Hi Johannes,


On Tue, 16 Dec 2025 at 02:31, Johannes Weiner <hannes@cmpxchg.org> wrote:
On Mon, Dec 15, 2025 at 02:54:19PM +0000, Dipendra Khadka wrote:
> In try_charge_memcg(), reorder the retry logic checks to follow the
> early-exit pattern by testing for dying task before decrementing the
> retry counter:
>
> Before:
>     if (nr_retries--)
>         goto retry;
>     
>     if (passed_oom && task_is_dying())
>         goto nomem;
>
> After:
>     if (passed_oom && task_is_dying())
>         goto nomem;
>     
>     if (nr_retries--)
>         goto retry;
>
> This makes the control flow more obvious: check exit conditions first,
> then decide whether to retry. When current task is dying (e.g., has
> received SIGKILL or is exiting), we should exit immediately rather than
> consuming a retry count first.
>
> No functional change for the common case where task is not dying.

It's definitely a functional change, not just code clarification.
 
The oom kill resets nr_retries. This means that currently, even an OOM
victim is going to retry a full set of reclaims, even if they are
hopeless. After your patch, it'll retry for other reasons but can bail
much earlier as well. Check the other conditions.

The dying task / OOM victim allocation path is tricky and it tends to
fail us in the rarest and most difficult to debug scenarios.

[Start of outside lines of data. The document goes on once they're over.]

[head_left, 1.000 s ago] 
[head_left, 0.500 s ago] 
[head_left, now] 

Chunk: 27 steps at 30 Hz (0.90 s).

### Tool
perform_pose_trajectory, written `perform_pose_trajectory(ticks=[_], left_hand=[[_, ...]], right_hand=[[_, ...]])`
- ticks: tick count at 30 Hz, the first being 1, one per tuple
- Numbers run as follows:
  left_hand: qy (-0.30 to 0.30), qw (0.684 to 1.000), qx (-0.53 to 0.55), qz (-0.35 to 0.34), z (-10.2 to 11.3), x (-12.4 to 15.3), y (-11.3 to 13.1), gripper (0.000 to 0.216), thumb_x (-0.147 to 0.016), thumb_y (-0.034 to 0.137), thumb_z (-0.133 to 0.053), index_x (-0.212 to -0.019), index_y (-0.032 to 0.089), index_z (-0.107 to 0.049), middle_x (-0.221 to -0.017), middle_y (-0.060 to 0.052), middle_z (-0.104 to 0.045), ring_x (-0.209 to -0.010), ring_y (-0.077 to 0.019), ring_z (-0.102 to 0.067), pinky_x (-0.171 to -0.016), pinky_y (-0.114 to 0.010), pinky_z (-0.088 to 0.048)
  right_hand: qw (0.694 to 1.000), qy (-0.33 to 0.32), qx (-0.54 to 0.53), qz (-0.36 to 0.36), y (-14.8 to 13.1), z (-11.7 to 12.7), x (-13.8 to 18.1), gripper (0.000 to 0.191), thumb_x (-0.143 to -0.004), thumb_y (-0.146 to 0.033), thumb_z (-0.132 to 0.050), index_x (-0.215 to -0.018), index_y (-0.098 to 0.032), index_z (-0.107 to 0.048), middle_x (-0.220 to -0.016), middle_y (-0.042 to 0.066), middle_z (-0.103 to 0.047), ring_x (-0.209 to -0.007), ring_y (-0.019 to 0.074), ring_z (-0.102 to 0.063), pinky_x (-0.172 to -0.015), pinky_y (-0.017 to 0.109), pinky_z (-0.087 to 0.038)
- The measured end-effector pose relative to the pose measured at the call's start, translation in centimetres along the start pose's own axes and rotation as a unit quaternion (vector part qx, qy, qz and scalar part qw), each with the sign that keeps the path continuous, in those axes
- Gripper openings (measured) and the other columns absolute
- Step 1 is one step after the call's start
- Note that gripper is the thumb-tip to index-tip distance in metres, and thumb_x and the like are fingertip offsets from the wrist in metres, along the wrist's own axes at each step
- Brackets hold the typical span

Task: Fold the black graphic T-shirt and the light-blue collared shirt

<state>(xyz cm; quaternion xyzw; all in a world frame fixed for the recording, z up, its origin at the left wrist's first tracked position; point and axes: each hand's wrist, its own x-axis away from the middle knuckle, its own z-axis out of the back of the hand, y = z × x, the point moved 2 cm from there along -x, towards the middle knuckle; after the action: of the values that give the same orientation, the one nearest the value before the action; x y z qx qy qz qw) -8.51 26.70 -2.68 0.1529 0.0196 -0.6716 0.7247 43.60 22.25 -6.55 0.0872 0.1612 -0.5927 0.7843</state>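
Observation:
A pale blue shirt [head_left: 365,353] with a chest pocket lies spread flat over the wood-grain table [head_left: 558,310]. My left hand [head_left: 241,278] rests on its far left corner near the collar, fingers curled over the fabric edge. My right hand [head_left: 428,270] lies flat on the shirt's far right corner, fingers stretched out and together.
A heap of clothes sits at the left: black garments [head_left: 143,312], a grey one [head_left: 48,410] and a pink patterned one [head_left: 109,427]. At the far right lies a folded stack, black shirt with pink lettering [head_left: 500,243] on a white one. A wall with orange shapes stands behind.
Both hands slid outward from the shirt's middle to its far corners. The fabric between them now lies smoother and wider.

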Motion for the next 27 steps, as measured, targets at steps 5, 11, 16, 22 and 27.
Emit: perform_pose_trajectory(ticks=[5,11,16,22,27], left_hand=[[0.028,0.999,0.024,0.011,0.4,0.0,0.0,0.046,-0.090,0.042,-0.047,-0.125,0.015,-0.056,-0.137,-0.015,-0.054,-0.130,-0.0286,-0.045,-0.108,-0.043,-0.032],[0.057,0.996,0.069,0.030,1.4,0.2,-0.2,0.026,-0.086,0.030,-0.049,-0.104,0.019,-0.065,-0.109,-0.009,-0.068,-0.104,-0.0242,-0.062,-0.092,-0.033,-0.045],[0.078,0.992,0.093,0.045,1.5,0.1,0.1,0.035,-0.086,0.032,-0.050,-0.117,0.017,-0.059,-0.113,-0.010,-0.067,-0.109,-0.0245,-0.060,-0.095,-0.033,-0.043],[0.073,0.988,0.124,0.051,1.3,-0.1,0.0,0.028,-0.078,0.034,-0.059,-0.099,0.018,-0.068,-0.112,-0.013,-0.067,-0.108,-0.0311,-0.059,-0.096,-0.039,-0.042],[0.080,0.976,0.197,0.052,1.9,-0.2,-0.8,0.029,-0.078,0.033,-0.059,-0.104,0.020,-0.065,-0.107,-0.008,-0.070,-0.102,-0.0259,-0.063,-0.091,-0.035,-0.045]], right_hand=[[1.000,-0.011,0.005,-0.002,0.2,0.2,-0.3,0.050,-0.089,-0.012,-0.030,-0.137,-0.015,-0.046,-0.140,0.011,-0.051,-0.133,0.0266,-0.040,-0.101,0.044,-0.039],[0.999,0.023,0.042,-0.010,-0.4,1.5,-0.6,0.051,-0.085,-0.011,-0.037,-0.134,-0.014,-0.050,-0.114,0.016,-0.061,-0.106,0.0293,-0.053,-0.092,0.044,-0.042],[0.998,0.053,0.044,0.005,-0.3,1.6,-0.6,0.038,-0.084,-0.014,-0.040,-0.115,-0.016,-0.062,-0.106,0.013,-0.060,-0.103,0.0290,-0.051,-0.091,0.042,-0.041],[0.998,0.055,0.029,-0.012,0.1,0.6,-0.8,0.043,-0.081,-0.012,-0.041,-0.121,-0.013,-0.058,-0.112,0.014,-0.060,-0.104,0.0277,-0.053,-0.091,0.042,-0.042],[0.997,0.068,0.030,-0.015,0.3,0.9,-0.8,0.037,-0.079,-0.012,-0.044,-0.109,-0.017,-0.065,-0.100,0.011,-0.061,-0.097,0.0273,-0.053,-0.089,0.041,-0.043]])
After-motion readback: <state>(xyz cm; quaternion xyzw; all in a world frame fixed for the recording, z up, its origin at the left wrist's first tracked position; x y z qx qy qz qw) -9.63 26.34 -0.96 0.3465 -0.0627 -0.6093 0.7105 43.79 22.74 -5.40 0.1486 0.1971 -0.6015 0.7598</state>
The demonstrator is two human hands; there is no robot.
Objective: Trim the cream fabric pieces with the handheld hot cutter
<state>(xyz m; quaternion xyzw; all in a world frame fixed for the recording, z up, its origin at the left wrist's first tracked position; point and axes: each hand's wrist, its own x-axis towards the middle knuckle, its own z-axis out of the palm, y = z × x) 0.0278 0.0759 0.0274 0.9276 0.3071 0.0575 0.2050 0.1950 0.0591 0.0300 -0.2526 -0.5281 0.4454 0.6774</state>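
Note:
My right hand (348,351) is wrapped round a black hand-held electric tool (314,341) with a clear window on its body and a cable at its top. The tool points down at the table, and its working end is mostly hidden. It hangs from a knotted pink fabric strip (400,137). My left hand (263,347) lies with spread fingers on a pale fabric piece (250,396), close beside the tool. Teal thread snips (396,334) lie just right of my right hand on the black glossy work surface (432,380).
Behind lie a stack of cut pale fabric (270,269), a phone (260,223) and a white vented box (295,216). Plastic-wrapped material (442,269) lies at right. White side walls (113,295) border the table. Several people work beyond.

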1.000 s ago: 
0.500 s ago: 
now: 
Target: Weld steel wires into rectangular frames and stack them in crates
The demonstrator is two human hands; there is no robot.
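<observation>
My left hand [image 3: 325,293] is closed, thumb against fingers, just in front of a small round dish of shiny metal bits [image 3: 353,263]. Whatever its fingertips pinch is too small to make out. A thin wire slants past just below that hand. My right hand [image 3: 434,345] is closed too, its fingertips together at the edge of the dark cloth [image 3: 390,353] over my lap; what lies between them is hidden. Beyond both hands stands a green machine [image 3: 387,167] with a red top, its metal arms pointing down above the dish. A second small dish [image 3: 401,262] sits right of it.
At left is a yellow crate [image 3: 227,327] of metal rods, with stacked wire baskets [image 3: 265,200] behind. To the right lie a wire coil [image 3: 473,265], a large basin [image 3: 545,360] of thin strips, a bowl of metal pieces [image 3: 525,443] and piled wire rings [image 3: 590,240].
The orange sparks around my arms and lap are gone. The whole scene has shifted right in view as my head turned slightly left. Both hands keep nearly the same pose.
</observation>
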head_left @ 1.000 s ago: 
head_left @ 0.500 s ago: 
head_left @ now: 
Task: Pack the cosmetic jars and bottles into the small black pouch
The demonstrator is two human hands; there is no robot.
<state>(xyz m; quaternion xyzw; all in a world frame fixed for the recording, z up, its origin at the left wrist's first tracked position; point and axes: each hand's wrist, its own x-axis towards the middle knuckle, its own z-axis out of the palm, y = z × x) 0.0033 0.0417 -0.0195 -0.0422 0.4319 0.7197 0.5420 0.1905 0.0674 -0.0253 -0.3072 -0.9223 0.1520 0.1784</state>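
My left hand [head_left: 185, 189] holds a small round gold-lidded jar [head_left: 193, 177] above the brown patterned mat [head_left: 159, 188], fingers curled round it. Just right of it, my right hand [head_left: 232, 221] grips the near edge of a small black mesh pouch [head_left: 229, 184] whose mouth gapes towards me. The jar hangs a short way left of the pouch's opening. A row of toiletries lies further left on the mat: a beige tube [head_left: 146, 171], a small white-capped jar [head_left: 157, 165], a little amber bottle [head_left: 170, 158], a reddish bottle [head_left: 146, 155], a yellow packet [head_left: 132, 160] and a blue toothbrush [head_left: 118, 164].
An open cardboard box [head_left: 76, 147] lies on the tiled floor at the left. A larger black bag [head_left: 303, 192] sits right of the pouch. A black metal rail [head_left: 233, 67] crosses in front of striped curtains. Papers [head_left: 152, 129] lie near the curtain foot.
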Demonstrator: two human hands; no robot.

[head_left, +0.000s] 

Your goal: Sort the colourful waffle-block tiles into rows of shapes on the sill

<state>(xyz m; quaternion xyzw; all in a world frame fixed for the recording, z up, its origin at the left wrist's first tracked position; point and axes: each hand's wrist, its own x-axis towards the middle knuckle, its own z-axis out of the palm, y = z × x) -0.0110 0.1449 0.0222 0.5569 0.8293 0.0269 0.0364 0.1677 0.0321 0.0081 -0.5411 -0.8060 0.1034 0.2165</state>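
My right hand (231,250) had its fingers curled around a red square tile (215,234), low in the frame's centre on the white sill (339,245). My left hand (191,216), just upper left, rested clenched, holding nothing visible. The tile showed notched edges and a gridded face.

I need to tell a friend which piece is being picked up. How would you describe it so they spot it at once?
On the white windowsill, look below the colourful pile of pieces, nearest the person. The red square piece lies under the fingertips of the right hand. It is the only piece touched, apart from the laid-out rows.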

There
should be a good reason to change it.

Thank you for the feedback. Let me clarify the scenario this patch addresses: 

The task_is_dying() check in try_charge_memcg() identifies when the 
 CURRENT task (the caller) is the OOM victim - not when some other process was killed. 

Two scenarios: 

1. Normal allocator triggers OOM: 
  - Process A allocates → triggers OOM 
  - Process B is killed (victim) 
  - Process A continues with reset retries - task_is_dying() = false for
  → Unchanged by my patch 

 2. Victim tries to allocate:
 - Process B (victim, TIF_MEMDIE set) tries to allocate 
  - task_is_dying() = true 
  - Current code: wastes retries on hopeless reclaims 
  - My patch: exits immediately 
  → Optimization for this case 

 The victim has three safety mechanisms that make the retries unnecessary: 
1. oom_reaper proactively frees its memory 
2. __alloc_pages_slowpath() grants reserves via oom_reserves_allowed() 
3. Critical allocations with __GFP_NOFAIL still reach force: label 

The retry loop for a dying victim is futile because: 
- Reclaim won't help (victim is being killed to free memory!) 
- Victim will exit regardless 
- Just wastes CPU cycles 

 Best Regards,
 Dipendra